Of the Teres major muscle belongs to the skeletal muscles that humans can control at will and forms part of the rotator cuff. It extends from the lower edge of the shoulder blade to the upper arm and participates in the movements of the arm.
On the back is the teres major muscle, whose name means "large round muscle“Means. Its origin lies at the lower edge of the shoulder blade (at the angulus inferior scapulae) and it attaches to the humerus. The insertion of the teres major muscle is located on the crista tuberculi minoris on the front of the bone, on which the large back muscle (Latissimus dorsi muscle) starts.
The teres major muscle belongs to the skeletal muscles and consists of striated fibers, the pattern of which is based on the structure of the muscle. Within the skeletal muscles, the teres major muscle can be assigned to the shoulder muscles. According to some definitions, it belongs to the rotator cuff, while others consider it to be merely a secondary stabilizer of the cuff. The conscious control of the teres major muscle is based on motor areas of the brain and runs through sympathetic nerve fibers.
Nerve pathways that supply the teres major muscle run through the spinal nerves of the neck. The commands for tension and relaxation come mainly from the subscapularis nerve, which also supplies the subscapularis muscle with neuronal stimuli.
More rarely, the teres major muscle also receives nerve signals from the thoracodorsal nerve, which belongs to the brachial plexus and also controls the large back muscle (latissimus dorsi), or from the axillary nerve, which is part of the same nerve plexus and mainly for the deltoid muscle and the muscle teres minor is responsible.
The tendon of the teres major muscle is 5 cm long and connects to the humerus via a bursa (bursa synovialis), whereby the bursa reduces friction. The muscle is surrounded by a sheath of connective tissue; its internal structure consists of muscle fiber bundles that each combine several muscle fibers. The muscle fibers form the muscle cells, which, however, are not separated from one another like other body cells. Instead, they form a continuous tissue with many cell nuclei. Myofibrils, whose sections (sarcomeres) consist of actin / tropomyosin and myosin filaments, run through the muscle fibers.
The motor end plate is located at the transition from a motor nerve fiber to the muscle. The electrical action potential from the axon of the nerve cell triggers the release of neurotransmitters here, as in an interneuronal synapse.

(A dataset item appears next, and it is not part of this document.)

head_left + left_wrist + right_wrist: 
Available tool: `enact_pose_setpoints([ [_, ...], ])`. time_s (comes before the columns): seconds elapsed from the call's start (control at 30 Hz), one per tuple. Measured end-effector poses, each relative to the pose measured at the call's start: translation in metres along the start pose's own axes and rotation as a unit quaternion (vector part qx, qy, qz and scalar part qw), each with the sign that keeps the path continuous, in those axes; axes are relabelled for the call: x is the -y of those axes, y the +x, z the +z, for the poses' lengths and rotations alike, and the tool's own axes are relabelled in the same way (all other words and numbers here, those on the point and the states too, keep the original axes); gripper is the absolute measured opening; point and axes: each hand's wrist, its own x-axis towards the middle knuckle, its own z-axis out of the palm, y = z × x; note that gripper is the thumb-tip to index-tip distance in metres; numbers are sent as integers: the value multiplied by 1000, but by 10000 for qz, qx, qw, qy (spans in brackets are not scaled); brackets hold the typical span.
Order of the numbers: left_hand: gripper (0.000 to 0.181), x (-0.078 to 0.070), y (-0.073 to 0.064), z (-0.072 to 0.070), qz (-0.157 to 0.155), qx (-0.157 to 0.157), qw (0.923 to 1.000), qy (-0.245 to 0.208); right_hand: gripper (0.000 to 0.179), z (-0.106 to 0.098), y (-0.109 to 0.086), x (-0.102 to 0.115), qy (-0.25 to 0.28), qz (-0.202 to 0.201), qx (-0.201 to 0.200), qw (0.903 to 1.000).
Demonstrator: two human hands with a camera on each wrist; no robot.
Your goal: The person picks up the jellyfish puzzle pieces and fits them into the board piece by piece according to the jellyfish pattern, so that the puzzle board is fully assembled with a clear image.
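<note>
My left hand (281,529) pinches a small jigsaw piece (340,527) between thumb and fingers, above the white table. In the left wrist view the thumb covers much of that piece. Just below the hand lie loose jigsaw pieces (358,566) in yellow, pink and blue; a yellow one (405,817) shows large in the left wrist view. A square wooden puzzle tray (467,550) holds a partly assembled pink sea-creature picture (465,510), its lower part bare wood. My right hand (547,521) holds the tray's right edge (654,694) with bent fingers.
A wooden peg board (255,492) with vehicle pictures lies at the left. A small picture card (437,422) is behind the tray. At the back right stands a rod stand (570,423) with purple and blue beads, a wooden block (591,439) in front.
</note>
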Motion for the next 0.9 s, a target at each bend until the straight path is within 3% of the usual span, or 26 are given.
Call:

These messenger substances (often acetylcholine) cause the endplate potential in the muscle, which spreads through the cell membrane of the muscle cell, channels in the cell (T-tubules) and the control system of the sarcoplasmic reticulum. In response to the electrical potential, the sarcoplasmic reticulum releases calcium ions, whereupon the thread-like myofilaments slide into one another, thereby shortening the muscle. When the nerve no longer stimulates the muscle, the electrical endplate potential also disappears, the calcium ions remain in the sarcoplasmic reticulum and the muscle relaxes again.
The job of the teres major muscle is to move the arm in certain directions; in doing so he participates in the internal rotation, which turns the arm inward, and the retroversion, which pulls it backwards. The large round muscle is also active when the upper arm moves towards the body (adduction). The latissimus dorsi muscle is also involved in these movements. In addition, the teres major muscle, together with the pectoralis major muscle and the latissimus dorsi muscle, stabilize the shoulder.
As part of the rotator cuff, the teres major muscle can be affected by conditions that affect this anatomical structure. When the rotator cuff ruptures, the tendon that connects the muscle to the bone tears.
The rupture causes pain and hinders the mobility of the arm and shoulder area. As one of the stabilizing muscles of the cuff, the teres major muscle is of great importance in rehabilitation after injuries to the rotator cuff, as it can relieve the damaged structure. This is a common case in impingement syndrome, when the shoulder muscle tendon is pinched.
In myofascial pain syndrome, the muscle hardens as a result of a persistent state of tension. The tension in the teres major muscle can affect the mobility of the shoulder muscle and thus the mobility of the arm. The hypertension also causes pain, especially when moving and putting pressure on the affected area. Such a trigger point arises, for example, from overloading and fine tears in the muscle. Movement pain can also be due to other causes, such as inflammation of the bursitis (bursitis). Depending on the severity, it manifests itself in weaker or stronger pain, the area can be locally heated or swell. Fluid may also collect in the tissue.
Occasionally the teres major muscle is not controlled by the subscapular nerve, but by the axillary nerve. This nerve runs in the armpit near the humerus - a place that is very prone to fractures. If the humerus is broken, the surrounding tissue can be damaged and the axillary nerve can also be affected. Lesions on the nerve are also possible when the shoulder is dislocated (dislocation). Regardless of the cause, injuries to the motor nerve fibers that control the teres major muscle can limit the muscle's ability to move. This also applies to the other two nerves (subscapular nerve and thoracodorsal nerve).